"Grow Your Own Teeth" - Innovative Regenerative Dental Treatment Readies for Landmark Human Study


Groundbreaking Tooth Regeneration Treatment Set for Human Trials

Researchers at Kyoto University Hospital are gearing up to begin the world's first human trials of a drug that can regenerate teeth. This revolutionary treatment, set to commence in September 2024, holds the promise of providing a permanent solution for those suffering from tooth loss or absence.

The upcoming trial, which will run until August 2025, will involve 30 male participants aged 30-64 who are missing at least one molar. The intravenous treatment aims to evaluate the drug's efficacy on human dentition, building upon its previous success in animal models.

"We want to do something to help those who are suffering from tooth loss or absence," said lead researcher Katsu Takahashi, head of dentistry and oral surgery at Kitano Hospital. "While there has been no treatment to date providing a permanent cure, we feel that people's expectations for tooth growth are high."

The medicine works by deactivating the uterine sensitization-associated gene-1 (USAG-1) protein, which suppresses tooth growth. By blocking USAG-1's interaction with other proteins, the treatment encourages bone morphogenetic protein (BMP) signaling, triggering the generation of new bone and, ultimately, new teeth.

This approach has already proven successful in animal studies, with researchers noting a high amino acid homology of 97% between different species, including humans, mice, and beagles.

Following the initial 11-month trial, the researchers plan to expand the study to include patients aged 2-7 who are missing at least four teeth due to congenital tooth deficiency, a condition estimated to affect 1% of the population. The team is currently recruiting for this Phase IIa trial.
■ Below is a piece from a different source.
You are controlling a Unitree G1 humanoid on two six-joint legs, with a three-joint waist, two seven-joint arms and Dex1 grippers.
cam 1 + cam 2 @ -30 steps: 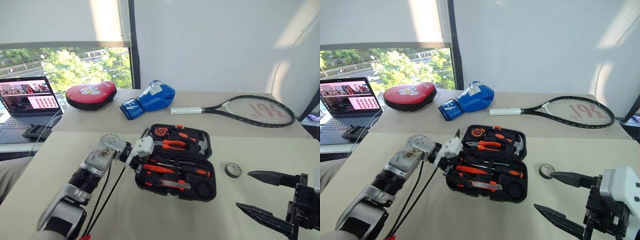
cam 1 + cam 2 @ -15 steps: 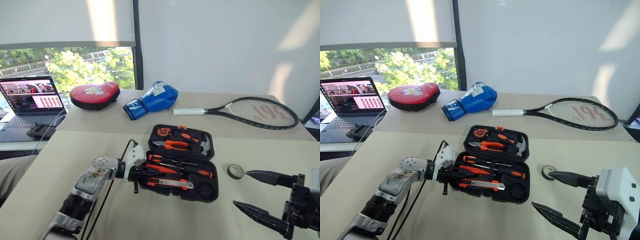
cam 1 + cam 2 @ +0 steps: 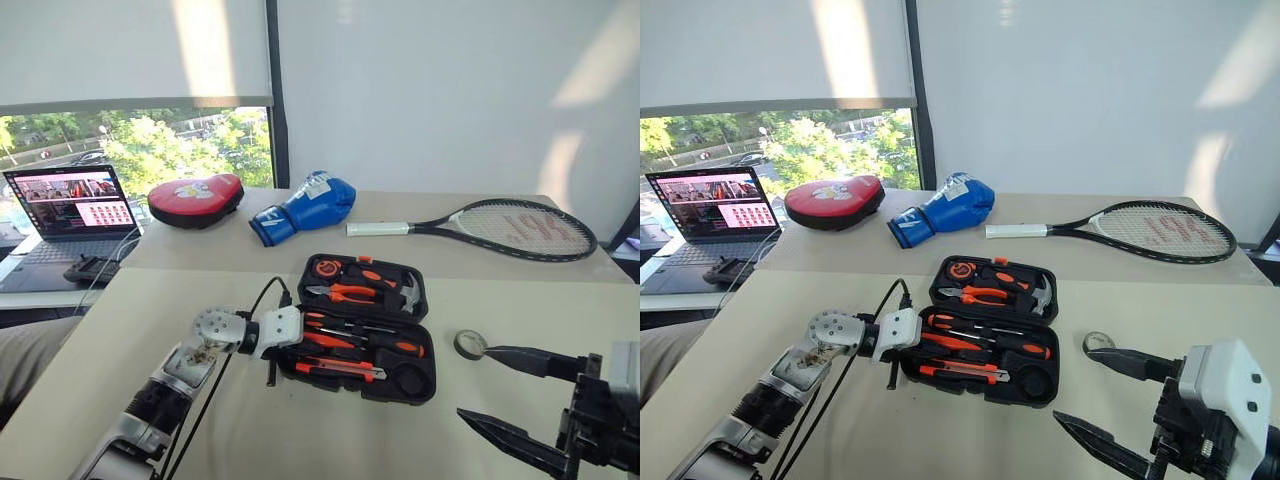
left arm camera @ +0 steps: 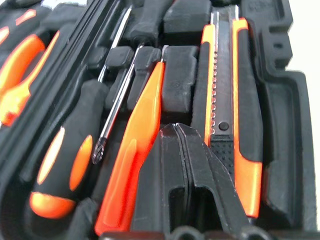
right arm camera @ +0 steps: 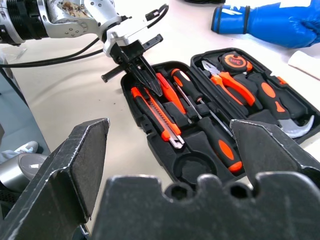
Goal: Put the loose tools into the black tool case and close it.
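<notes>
I find the black tool case lying open on the near table, lid half on the far side, tray half nearer me; the far half carries the round tape measure, the pliers and the hammer. In the near half sit the long screwdrivers, a slim orange tool and the orange-black utility knife, each in its recess; the round recess at the right end holds nothing. The small grey tape roll lies on the table right of the case, apart from it.

My left gripper is at the left end of the tray, fingers pressed together and holding nothing; its tips rest between the slim orange tool and the knife, though I cannot tell whether they touch either. My right gripper hangs at the near right with its fingers spread wide and nothing between them; the upper fingertip sits just beside the tape roll.

On the far table I note a laptop, a red punch pad, a blue boxing glove and a tennis racket.
</notes>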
Researchers are also eyeing the possibility of expanding the treatment to those with partial edentulism, or the loss of one to five permanent teeth due to environmental factors. This condition is estimated to affect around 5% of Americans, with a much higher incidence among older adults.

If the trials prove successful, this groundbreaking therapy could be available to patients with any permanently missing teeth within six years, revolutionizing the field of dental care and offering renewed hope to those struggling with tooth loss.

"The USAG-1 protein has a high amino acid homology of 97% between different animal species, including humans, mice, and beagles," the researchers noted, underscoring the potential for this treatment to have a far-reaching impact.

As the world eagerly awaits the results of these human trials, the future of dental care appears brighter than ever, with the prospect of a permanent solution to tooth loss on the horizon.